▶ _What you have to do_
Beginning with the first line, return the material verbatim and without pictures.
^^^^^^^^
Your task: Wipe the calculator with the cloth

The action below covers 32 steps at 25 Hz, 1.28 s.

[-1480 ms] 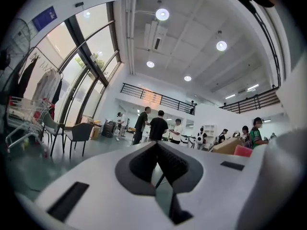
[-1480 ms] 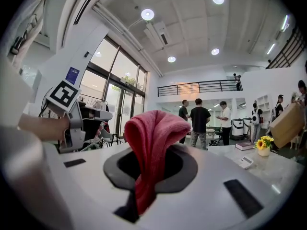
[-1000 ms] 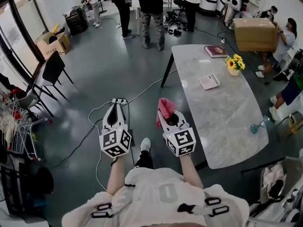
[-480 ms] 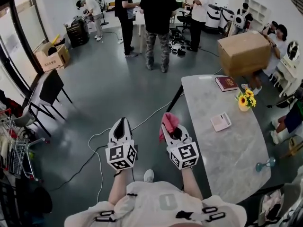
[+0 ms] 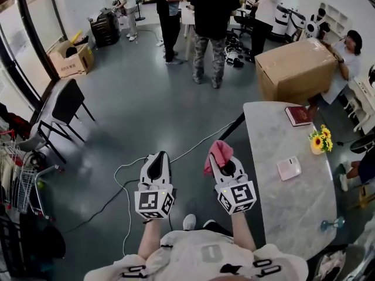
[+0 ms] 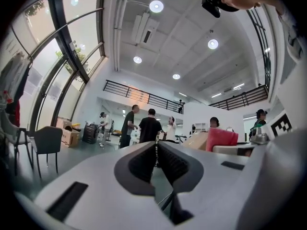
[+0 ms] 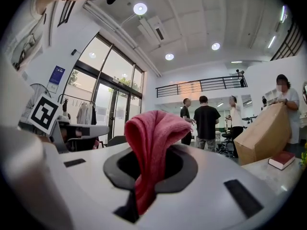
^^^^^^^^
▶ _Output of the task_
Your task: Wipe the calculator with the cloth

The action below covers 32 steps at 25 Hz, 1.28 s.

[-1480 ms] 
[-1480 ms] 
[-1000 ms] 
[-480 ms] 
[+0 ms] 
[+0 ms] 
[+0 ms] 

The answer has been supplied in full.